Difference

Difference jokes

- Got myself a bathroom scale so now I know exactly how much I poop.

- Right. So you weigh yourself before and after you poop and calculate the difference? That’s cool.

- Oh...that might actually be even easier.

What’s the difference between a priest and target?

Nothing, they both have children’s pants half off.

What's the difference between a golfer and a skydiver?

A golfer goes *whack* "darn" and a skydiver goes "darn" *whack.*

What's the difference between emos and 9/11?

The emos are still there, high up off the ground.

What's the difference between a child and a carrot?
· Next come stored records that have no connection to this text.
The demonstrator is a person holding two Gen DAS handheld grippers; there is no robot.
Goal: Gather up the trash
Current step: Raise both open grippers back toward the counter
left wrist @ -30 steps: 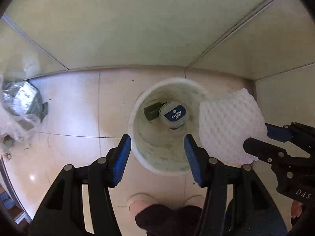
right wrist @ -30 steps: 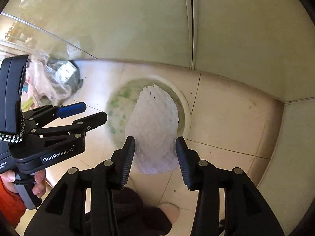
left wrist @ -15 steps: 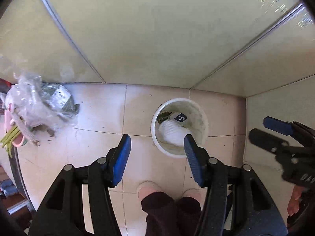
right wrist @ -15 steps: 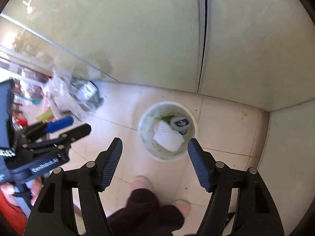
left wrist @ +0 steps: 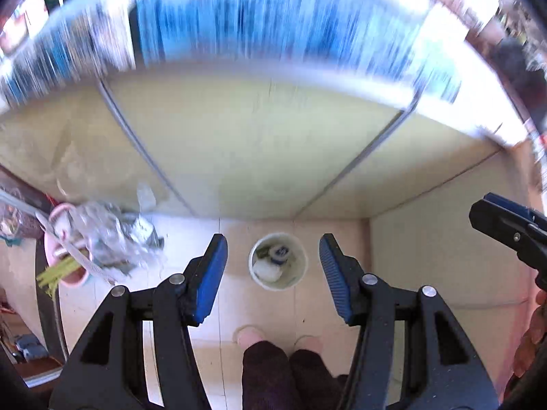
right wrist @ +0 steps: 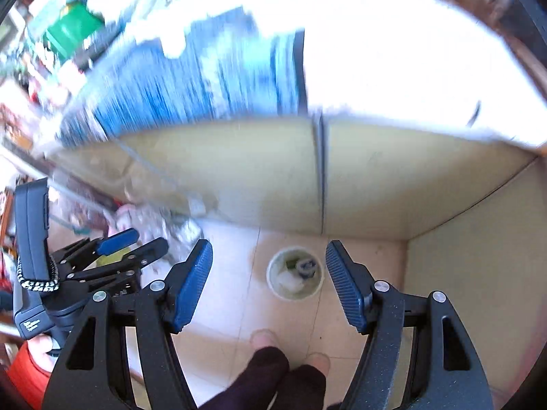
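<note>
Nearest us, our left gripper (left wrist: pixel 271 266) and right gripper (right wrist: pixel 268 273) both hang high with jaws wide and nothing between them. Below are our feet (left wrist: pixel 251 336) on the tiled floor (left wrist: pixel 225 311). Farther down, the bin (left wrist: pixel 277 265) stands on the floor by the wall, holding the white foam (left wrist: pixel 266 269) and a blue-lidded cup (left wrist: pixel 281 252). A plastic bag (left wrist: pixel 112 235) lies well to its left.

Below me I see a pale tiled floor (left wrist: pixel 191 311). A round white bin (left wrist: pixel 301 266) stands on it near the corner of the yellowish walls. A crumpled clear plastic bag (left wrist: pixel 112 239) and a pink basin (left wrist: pixel 51 239) lie on the floor to the left, well apart from the bin.
</note>
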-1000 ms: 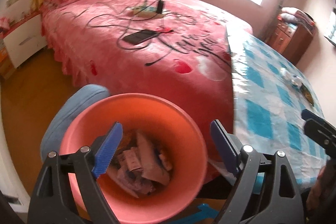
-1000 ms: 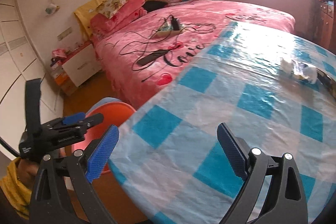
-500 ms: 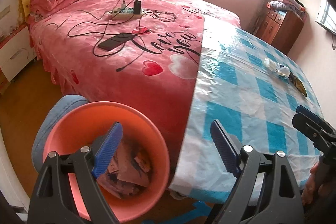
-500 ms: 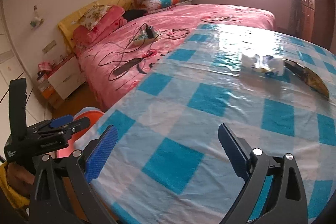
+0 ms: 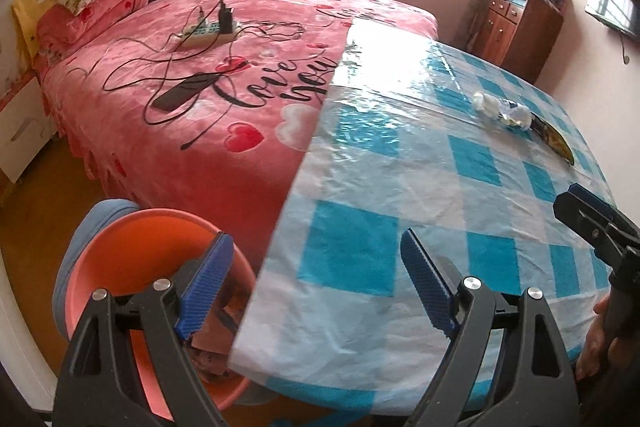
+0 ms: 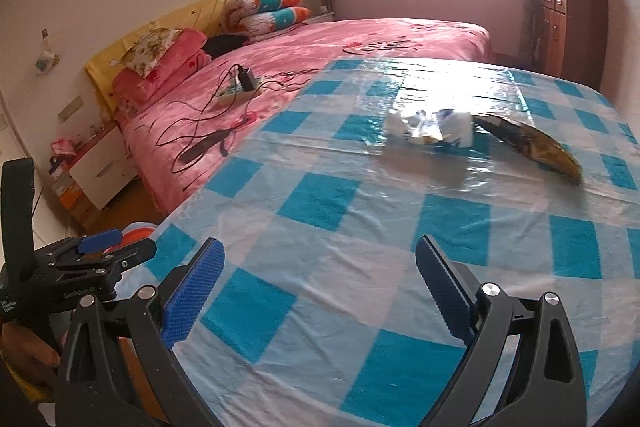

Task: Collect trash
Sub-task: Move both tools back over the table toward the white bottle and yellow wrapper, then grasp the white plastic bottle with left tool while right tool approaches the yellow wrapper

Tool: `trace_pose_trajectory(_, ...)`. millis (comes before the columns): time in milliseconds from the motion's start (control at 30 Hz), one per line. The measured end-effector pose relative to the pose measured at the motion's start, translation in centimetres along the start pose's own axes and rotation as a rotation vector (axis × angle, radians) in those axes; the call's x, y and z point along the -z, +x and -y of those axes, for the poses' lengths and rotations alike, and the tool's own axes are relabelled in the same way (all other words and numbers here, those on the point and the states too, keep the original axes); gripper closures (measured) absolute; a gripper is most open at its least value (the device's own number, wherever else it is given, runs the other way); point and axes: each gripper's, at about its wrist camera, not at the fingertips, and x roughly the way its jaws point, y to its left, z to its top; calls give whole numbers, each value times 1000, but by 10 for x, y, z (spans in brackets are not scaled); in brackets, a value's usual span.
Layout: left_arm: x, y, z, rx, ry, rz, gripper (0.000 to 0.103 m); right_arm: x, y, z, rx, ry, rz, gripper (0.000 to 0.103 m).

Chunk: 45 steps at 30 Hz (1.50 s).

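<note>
My left gripper (image 5: pixel 316 283) hangs released with nothing between its blue pads, straddling the near edge of the checked tablecloth (image 5: pixel 400 187); the orange trash bin (image 5: pixel 132 247) sits at lower left of that view, beside the table, with crumpled paper inside. My right gripper (image 6: pixel 320 283) is also spread wide and empty, low over the cloth at bottom centre. The trash I'm after — a crumpled white wrapper (image 6: pixel 428 129) with a blackened banana peel (image 6: pixel 532 147) just beside it — lies at centre right of the right view, well apart from both tools. A pink bed (image 5: pixel 200 67) carrying a power strip (image 5: pixel 208 33) fills the upper left.
</note>
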Motion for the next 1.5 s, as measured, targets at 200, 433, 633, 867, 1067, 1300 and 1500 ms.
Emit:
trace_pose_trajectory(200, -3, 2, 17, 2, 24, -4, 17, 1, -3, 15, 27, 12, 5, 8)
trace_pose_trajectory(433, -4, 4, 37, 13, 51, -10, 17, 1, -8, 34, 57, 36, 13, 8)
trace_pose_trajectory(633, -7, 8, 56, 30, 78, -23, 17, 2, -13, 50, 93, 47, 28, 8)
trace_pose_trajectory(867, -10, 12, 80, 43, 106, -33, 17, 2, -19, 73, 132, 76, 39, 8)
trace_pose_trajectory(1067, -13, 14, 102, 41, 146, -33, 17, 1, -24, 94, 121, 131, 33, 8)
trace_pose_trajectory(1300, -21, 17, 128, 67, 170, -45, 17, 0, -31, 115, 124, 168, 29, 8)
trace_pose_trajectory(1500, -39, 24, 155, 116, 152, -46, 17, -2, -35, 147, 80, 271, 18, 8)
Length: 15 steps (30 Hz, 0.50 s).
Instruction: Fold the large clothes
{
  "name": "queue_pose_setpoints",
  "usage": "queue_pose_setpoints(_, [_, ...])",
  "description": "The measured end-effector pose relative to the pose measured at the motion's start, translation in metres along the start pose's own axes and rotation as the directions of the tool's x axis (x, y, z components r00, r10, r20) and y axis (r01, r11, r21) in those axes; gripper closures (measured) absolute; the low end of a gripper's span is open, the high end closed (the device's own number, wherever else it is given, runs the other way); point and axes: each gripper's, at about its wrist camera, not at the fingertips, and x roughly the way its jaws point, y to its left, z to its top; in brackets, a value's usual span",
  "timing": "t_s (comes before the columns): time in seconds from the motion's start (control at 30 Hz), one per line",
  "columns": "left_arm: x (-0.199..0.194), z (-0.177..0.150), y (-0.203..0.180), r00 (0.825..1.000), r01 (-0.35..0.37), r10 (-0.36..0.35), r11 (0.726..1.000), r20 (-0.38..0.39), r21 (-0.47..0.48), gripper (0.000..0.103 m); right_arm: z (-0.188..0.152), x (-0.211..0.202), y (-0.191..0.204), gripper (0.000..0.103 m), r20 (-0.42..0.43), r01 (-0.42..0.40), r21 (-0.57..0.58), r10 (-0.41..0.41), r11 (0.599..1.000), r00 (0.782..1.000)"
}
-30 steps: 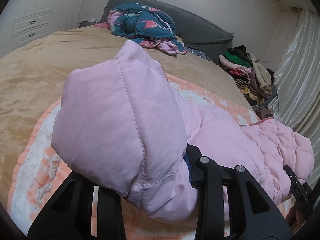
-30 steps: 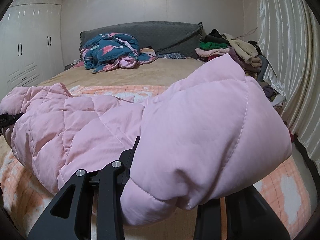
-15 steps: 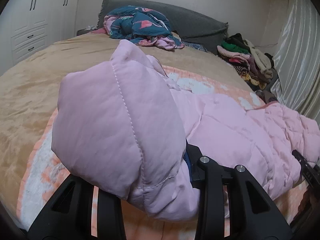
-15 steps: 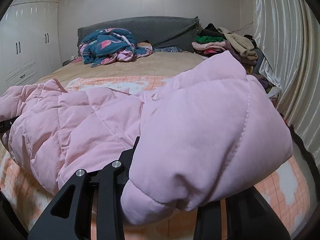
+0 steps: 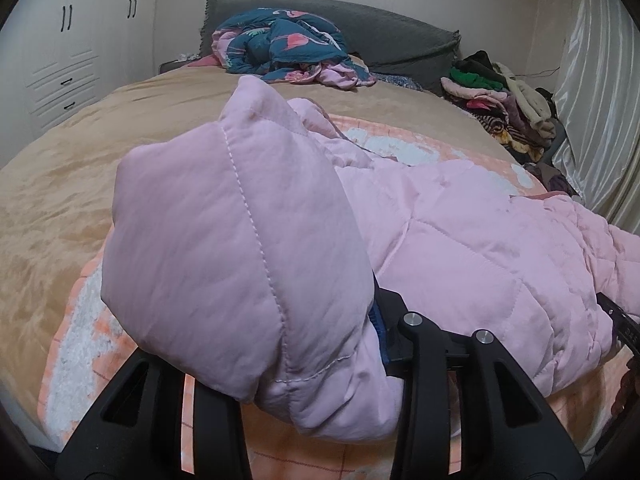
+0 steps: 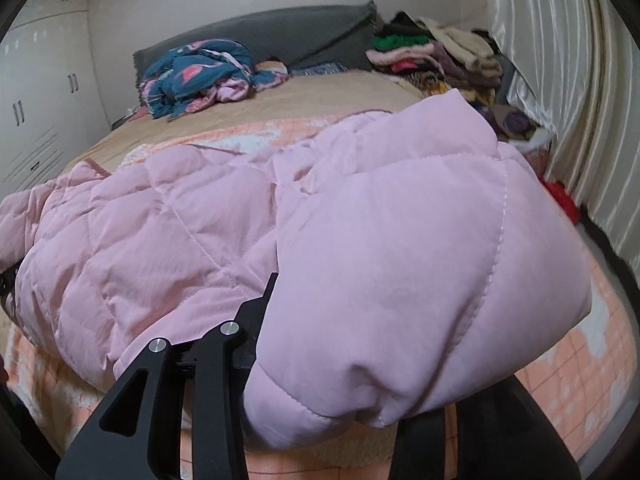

About 140 calories.

What's the difference between a peanut and a priest?

With a peanut, you have to break the shell open for the nut to come out.

What do / and \ have in common?

They have different results.

What’s the difference between a prostitute and a Twinkie?

Nothing. They both squirt their white stuff when you eat it.

What’s the difference between an LGBTQ and brain cells?

Brain cells make up their mind.

What's the difference between pizza deliveries and the Twin Towers?

Pizza deliveries get their orders right.

What is the difference between a frog and a trombone player?

The frog might be on his way to a gig!

Little Johnny was in class, and his teacher asked, "How many of you guys are Trump fans?" Since the entire class wanted to be liked by the teacher, they all raised their hands, well, except Little Johnny. So the teacher asks, "Why are you being different again, Johnny?" So Little Johnny says, "Well, because I'm a Democrat. My mom is a Democrat, and my dad is a Democrat, so I'm a Democrat!" So then the teacher responds with, "Well, what if your mom was a moron, and your dad was an idiot, what would that make you?" Well, Little Johnny says, "A Trump fan!"